Covering the Olympics can be a logistical challenge. You can take the wrong bus and cost yourself half a day. You can get lost. You can miss the last bus departing from a venue late at night and find yourself wandering strange streets, looking for a cab.

Usually, though, the buses run on time, and you figure it all out, and sometimes you're rewarded with, as the British would put it, a ``brilliant" experience."

In Turin, that was a bus ride up the switchbacks in the Alps, when the end of your bus hung over a precipice and the driver thought nothing of turning 180 degrees with a swing of the wheel.

In Vancouver, that was the bus ride up to Whistler, with the bay glistening on your left and the mountains rising like CGI creations on your right.

In London, I had seen Tower Bridge and the Tower of London and the Thames, but hadn't made it to Piccadilly Circus, Buckingham Palace, Hyde Park or Harrods.

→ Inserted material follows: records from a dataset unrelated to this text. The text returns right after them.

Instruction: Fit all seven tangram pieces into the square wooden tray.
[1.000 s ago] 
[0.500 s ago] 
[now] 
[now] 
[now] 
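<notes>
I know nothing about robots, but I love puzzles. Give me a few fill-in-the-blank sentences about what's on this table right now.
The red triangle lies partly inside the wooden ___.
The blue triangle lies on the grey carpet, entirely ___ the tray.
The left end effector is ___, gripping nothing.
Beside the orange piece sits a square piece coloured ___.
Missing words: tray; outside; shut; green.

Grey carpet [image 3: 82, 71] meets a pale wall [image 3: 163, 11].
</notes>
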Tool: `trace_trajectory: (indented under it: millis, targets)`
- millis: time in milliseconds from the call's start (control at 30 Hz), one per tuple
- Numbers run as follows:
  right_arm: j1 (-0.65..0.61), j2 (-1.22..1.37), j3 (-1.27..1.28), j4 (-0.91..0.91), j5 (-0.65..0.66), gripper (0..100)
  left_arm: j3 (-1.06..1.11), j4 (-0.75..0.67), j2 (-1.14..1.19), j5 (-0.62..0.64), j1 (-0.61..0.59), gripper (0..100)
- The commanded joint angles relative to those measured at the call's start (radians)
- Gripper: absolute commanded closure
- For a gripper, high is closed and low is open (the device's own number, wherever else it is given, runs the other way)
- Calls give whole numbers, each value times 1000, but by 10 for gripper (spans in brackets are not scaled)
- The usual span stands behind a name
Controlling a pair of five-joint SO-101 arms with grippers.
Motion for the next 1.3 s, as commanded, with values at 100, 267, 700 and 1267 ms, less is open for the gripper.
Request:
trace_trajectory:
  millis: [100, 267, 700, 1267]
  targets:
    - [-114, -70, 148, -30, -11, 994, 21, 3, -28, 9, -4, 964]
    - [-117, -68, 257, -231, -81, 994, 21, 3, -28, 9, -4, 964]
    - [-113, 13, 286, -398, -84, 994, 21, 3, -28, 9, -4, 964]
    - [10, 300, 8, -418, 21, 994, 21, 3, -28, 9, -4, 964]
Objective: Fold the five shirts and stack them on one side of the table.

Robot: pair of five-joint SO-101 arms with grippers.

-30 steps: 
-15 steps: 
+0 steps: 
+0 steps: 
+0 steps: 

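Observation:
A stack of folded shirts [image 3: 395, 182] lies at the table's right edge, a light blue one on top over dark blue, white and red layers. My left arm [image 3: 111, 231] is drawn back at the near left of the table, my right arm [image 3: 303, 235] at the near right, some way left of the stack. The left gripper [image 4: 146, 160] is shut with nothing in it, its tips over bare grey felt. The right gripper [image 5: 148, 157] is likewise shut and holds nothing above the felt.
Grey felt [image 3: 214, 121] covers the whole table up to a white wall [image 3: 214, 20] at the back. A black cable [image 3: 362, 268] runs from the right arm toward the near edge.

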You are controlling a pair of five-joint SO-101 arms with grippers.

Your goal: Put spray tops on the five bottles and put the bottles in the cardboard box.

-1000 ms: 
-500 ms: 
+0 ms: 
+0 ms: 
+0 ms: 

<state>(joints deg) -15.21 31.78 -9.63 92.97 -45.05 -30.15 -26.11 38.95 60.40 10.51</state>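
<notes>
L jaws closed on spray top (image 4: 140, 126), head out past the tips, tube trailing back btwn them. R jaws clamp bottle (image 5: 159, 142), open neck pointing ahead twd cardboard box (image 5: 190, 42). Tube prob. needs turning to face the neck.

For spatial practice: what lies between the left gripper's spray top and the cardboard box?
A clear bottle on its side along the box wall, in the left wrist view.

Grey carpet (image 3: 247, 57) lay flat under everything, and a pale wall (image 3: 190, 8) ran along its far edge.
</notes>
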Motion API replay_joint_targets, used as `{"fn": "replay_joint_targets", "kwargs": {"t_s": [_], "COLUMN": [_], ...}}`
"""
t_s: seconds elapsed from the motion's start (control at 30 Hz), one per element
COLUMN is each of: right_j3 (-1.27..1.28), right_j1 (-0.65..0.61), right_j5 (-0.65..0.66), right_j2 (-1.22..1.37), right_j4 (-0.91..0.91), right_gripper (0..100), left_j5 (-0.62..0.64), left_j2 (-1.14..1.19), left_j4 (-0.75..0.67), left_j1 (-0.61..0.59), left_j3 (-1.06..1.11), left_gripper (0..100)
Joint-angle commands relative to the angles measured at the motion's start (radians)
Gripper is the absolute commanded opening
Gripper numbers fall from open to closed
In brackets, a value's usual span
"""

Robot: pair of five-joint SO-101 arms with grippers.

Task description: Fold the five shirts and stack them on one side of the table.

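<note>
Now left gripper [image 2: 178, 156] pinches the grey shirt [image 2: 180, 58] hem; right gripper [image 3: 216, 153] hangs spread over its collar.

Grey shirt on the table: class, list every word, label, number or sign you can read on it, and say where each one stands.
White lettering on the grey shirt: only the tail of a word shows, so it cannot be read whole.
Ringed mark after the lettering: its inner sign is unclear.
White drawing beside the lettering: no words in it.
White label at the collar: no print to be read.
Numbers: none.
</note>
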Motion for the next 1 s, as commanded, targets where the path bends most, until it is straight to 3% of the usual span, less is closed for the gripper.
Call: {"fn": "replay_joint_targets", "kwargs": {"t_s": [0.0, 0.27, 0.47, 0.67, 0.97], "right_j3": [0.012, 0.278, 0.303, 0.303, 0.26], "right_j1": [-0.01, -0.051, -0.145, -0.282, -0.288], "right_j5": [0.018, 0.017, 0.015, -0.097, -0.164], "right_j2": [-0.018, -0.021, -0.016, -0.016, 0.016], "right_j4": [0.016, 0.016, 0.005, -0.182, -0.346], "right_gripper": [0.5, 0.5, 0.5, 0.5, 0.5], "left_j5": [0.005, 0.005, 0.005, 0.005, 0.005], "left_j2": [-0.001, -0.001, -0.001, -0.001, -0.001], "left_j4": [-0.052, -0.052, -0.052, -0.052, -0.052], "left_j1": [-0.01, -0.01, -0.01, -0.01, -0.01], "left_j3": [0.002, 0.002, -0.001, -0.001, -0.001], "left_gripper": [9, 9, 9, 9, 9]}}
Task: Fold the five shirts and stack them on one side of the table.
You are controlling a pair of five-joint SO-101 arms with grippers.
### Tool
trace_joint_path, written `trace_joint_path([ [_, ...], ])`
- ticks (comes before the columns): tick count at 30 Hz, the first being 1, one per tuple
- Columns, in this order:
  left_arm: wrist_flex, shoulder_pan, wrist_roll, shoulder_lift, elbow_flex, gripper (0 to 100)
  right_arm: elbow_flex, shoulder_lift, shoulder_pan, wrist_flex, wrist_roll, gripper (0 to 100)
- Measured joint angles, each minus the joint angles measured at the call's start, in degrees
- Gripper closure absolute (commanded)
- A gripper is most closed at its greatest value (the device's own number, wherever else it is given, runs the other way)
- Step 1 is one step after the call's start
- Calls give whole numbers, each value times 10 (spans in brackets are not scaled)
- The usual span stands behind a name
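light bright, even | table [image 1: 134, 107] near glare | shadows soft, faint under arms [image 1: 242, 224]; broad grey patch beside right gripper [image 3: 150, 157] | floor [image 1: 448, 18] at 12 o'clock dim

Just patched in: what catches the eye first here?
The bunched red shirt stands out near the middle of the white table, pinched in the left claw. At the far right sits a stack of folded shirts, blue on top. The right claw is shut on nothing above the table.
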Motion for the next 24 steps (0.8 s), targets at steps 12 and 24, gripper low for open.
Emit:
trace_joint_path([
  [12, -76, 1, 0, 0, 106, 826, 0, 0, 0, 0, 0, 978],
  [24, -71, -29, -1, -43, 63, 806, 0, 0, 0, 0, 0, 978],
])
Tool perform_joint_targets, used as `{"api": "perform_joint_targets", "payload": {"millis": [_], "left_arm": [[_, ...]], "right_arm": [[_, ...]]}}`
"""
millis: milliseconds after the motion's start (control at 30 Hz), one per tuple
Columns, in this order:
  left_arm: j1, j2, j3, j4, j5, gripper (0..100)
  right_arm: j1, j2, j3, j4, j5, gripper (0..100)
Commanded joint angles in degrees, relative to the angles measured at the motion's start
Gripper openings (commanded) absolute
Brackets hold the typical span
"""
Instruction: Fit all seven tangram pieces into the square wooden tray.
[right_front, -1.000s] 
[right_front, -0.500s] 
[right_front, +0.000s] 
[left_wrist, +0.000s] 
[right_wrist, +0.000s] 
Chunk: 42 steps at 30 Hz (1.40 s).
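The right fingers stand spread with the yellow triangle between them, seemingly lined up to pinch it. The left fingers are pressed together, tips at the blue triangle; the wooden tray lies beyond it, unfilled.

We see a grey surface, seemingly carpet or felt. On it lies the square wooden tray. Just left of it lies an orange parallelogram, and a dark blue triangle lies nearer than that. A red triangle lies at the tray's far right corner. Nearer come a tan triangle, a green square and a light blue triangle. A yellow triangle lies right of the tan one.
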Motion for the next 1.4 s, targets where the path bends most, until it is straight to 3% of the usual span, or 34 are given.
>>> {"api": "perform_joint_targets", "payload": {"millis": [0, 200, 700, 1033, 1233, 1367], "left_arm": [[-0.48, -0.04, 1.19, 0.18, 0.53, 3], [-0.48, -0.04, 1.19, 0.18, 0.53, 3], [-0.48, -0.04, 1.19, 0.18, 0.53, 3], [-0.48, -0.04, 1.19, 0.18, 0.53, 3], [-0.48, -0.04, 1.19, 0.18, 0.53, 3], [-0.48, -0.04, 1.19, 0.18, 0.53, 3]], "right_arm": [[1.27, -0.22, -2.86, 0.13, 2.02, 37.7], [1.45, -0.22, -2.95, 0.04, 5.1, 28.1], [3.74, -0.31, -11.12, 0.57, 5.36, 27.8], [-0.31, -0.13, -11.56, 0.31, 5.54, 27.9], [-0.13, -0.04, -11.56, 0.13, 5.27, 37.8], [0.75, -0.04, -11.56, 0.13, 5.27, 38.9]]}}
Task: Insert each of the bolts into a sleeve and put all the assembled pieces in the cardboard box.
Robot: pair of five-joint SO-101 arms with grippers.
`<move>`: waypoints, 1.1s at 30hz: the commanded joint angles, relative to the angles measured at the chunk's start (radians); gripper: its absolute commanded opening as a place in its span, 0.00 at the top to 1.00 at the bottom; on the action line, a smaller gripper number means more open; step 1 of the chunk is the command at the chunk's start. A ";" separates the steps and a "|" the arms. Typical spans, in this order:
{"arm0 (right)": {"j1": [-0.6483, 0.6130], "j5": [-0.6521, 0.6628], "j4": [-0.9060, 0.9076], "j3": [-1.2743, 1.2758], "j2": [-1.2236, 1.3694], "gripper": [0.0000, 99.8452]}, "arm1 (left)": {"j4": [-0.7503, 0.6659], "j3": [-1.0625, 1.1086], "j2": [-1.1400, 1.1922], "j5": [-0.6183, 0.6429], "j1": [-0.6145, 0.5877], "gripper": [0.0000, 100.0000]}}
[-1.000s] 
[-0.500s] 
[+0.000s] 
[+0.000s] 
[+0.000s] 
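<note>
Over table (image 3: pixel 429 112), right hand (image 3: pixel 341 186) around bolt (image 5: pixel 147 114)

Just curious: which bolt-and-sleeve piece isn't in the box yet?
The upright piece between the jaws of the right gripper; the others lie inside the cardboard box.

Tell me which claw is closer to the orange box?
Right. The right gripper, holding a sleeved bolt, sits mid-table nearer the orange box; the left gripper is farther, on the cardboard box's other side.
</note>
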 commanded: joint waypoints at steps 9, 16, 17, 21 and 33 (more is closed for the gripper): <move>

Then I got on a bus Monday morning on a beautiful London day, found myself alone, and got a tour of all of the above from the driver. He even stopped so we could take a picture of the Buckingham Palace Guards marching band.

London is a spectacular city. Every Olympics has its controversies and logistical problems. Here, they'e outraged over all the empty corporate seats, and they should be - plenty of Londoners would kill for tickets others aren't using.

But I love being in a city of this size and beauty.